Records from a data source
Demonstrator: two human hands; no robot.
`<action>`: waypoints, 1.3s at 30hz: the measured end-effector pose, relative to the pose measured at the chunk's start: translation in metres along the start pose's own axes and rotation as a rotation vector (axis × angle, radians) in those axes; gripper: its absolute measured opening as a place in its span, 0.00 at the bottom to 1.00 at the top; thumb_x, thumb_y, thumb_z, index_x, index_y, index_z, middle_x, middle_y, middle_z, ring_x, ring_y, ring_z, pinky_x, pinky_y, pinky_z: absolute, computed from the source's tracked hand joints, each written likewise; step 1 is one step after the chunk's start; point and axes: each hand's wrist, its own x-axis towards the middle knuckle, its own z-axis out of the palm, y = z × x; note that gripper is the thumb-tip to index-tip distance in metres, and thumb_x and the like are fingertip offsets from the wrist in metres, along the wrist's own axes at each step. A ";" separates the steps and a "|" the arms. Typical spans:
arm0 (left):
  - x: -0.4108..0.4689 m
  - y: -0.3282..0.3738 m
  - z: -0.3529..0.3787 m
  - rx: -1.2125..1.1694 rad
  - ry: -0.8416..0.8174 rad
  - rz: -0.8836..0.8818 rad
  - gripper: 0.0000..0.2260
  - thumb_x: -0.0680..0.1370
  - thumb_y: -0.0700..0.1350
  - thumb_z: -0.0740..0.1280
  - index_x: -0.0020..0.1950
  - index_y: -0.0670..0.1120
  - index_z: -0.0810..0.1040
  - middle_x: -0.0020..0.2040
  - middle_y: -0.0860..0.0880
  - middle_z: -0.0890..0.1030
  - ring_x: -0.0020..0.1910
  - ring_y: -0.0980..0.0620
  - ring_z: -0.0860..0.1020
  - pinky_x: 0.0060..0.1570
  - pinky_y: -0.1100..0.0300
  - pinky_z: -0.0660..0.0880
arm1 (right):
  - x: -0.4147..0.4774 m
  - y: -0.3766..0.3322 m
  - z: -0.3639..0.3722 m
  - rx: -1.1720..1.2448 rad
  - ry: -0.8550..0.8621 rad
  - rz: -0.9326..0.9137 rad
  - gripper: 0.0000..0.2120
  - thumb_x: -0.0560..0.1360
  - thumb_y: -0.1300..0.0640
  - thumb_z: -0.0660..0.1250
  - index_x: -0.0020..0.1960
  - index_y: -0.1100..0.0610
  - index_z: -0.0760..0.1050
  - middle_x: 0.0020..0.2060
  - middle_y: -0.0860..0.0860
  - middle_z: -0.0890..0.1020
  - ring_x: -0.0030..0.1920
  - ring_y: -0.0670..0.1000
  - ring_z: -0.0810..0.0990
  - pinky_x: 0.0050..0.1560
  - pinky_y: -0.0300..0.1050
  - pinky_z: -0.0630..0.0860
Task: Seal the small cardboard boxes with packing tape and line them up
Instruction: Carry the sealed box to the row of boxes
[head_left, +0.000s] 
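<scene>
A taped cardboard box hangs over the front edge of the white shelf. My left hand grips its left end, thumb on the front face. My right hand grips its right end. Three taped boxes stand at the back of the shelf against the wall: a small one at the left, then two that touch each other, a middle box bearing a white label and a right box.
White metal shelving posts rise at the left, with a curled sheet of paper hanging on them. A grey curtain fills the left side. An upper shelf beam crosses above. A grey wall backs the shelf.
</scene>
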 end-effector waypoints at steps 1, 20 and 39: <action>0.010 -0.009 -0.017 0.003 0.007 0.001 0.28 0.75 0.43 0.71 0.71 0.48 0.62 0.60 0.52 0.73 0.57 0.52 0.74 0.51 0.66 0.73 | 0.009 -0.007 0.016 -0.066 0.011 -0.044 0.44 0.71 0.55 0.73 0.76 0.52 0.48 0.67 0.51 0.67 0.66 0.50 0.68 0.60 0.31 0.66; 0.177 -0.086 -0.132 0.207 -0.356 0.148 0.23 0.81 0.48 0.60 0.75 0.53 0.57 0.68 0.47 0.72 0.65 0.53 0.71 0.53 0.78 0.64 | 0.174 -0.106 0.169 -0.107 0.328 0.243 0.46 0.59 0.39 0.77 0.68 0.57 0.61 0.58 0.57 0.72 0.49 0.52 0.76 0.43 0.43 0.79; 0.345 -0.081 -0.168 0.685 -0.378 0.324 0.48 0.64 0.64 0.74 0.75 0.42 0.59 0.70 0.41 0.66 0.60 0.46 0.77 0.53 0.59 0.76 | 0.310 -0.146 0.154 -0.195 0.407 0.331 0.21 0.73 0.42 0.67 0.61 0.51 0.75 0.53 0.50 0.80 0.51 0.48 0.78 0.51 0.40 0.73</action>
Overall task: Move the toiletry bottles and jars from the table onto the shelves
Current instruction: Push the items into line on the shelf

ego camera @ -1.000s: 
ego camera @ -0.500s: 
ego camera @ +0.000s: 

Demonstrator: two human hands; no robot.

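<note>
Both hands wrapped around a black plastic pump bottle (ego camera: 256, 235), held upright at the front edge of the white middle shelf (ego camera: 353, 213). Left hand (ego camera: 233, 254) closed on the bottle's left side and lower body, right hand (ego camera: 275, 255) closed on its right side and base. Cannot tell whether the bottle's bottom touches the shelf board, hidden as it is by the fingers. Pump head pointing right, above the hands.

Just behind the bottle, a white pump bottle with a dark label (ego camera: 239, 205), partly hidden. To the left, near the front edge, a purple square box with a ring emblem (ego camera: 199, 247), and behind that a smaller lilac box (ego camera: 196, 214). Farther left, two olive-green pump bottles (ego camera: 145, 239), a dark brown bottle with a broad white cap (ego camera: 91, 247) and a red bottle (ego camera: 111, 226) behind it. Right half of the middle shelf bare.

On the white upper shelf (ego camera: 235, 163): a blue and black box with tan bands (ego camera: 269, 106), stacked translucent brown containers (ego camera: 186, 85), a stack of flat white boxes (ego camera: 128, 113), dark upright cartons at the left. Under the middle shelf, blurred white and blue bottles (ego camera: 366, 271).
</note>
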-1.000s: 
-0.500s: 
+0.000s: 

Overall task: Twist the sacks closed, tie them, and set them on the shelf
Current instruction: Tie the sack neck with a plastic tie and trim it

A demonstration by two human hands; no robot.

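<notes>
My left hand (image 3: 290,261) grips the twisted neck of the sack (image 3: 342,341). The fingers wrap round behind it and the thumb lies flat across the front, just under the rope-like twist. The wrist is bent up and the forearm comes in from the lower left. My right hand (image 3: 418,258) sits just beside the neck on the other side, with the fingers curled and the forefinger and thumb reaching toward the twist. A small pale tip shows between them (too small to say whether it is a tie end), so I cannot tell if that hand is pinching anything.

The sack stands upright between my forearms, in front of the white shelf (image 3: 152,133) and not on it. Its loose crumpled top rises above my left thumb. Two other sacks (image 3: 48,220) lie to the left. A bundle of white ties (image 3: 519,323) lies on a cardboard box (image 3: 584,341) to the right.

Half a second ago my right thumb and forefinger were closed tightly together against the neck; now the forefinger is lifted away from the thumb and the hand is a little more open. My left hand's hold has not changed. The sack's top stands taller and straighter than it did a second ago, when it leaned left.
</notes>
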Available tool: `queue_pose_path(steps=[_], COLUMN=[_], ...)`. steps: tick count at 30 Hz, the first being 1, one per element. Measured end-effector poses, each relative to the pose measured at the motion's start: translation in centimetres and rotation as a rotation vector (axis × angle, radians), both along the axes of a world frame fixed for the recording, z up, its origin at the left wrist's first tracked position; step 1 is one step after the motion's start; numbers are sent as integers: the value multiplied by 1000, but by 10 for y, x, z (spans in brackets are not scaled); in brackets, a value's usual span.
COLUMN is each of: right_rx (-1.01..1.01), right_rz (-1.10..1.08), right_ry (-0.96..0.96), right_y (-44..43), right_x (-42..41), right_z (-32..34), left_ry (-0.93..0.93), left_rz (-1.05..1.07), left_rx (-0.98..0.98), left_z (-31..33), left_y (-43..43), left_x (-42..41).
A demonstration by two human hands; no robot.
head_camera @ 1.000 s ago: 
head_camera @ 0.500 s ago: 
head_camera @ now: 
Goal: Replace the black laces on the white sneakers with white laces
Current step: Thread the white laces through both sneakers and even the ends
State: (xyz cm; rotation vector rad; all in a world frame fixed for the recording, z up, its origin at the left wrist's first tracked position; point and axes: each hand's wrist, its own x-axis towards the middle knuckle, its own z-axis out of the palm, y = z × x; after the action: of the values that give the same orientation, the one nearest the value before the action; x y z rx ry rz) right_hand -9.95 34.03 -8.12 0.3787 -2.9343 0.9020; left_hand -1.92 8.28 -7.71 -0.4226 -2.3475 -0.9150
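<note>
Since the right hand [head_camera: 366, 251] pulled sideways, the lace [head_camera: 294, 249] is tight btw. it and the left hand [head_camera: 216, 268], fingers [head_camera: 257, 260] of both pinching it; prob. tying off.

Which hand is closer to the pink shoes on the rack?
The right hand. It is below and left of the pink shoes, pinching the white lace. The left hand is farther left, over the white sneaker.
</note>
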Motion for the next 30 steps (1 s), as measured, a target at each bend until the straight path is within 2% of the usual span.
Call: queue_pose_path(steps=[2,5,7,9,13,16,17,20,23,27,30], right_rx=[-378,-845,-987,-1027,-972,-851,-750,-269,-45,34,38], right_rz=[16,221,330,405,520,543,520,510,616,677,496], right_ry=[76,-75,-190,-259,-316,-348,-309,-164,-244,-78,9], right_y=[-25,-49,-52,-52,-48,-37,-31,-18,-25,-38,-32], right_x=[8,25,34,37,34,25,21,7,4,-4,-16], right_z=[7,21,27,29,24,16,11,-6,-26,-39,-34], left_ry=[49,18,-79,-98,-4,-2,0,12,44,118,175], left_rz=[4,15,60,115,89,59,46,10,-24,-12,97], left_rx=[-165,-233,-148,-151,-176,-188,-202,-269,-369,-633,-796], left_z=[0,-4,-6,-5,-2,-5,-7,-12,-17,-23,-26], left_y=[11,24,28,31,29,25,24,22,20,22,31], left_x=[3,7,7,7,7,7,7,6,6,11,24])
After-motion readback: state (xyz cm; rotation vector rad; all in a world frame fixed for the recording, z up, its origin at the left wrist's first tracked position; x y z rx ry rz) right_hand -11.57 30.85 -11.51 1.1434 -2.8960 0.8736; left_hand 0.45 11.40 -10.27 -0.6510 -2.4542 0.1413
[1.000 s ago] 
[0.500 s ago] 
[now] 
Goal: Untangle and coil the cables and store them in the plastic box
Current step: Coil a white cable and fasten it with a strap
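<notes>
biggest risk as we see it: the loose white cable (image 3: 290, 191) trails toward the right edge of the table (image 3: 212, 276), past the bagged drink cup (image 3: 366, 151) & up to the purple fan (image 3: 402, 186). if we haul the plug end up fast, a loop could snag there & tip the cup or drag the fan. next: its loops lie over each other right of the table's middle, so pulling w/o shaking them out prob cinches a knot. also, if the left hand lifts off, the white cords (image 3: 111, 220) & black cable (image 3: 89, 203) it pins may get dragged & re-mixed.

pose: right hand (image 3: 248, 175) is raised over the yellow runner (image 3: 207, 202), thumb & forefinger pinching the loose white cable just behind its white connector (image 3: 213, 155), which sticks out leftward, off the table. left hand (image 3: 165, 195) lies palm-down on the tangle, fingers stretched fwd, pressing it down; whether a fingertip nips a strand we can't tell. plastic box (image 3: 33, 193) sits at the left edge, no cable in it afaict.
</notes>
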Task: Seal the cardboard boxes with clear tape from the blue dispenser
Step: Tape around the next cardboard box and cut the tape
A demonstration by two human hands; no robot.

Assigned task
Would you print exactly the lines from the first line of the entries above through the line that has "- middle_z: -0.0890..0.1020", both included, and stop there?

Output
Demonstrator: two human hands; no robot.
`<action>`: waypoints, 1.3s at 30hz: the measured end-effector pose, relative to the pose measured at the chunk's start: translation in metres along the start pose's own axes and rotation as a rotation vector (axis × angle, radians) in those axes; gripper: its absolute measured opening as a place in its span, 0.00 at the bottom to 1.00 at the top; thumb_x, thumb_y, thumb_z, index_x, index_y, index_z, middle_x, middle_y, middle_z, ring_x, ring_y, ring_z, pinky_x, pinky_y, pinky_z: absolute, computed from the source's tracked hand joints, each written likewise; step 1 is one step after the chunk's start; point and axes: each hand's wrist, its own x-axis towards the middle knuckle, its own z-axis out of the palm, y = z × x; note that gripper is the thumb-tip to index-tip distance in metres, and thumb_x and the like are fingertip offsets from the wrist in metres, along the wrist's own axes at each step. A ";" separates the steps and a "|" the arms. Typical spans:
arm0 (left):
  - x: -0.4108..0.4689 m
  - y: -0.3282..0.3738 m
  - z: -0.3529..0.3787 m
  - rx: -1.2125..1.1694 rad
  - ry: -0.8416..0.8174 rad
  - rz: -0.8836..0.8818 rad
  - gripper: 0.0000..0.2260
  - thumb_x: -0.0680..0.1370
  - thumb_y: -0.0700..0.1350
  - thumb_z: -0.0740..0.1280
  - index_x: -0.0020..0.1950
  - index_y: -0.0670..0.1120
  - index_z: -0.0810..0.1040
  - middle_x: -0.0020..0.2040
  - middle_y: -0.0860..0.0880
  - middle_z: -0.0890..0.1030
  - ring_x: -0.0020..0.1910
  - ring_y: -0.0980..0.0620
  - ring_z: -0.0860..0.1020
  - pinky_x: 0.0060..0.1570
  - pinky_y: -0.1100..0.0300
  - pinky_z: -0.0660..0.0880
arm1 (right):
  - x: -0.4147..0.4774 m
  - y: -0.3766..0.3322 m
  - z: -0.3639..0.3722 m
  - rx: -1.1720..1.2448 rad
  - ry: -0.8550..0.8621 rad
  - rz: -0.9326..0.9137 rad
  - gripper: 0.0000..0.2120
  - thumb_x: -0.0560..0.1360
  - thumb_y: -0.1300..0.0640
  - thumb_z: -0.0660..0.1250
  - index_x: -0.0020..0.1960
  - index_y: -0.1100..0.0610
  - index_z: -0.0760..0.1050
  - middle_x: 0.0020..0.2060
  - middle_y: -0.0860..0.0860
  - middle_z: -0.0890..0.1020

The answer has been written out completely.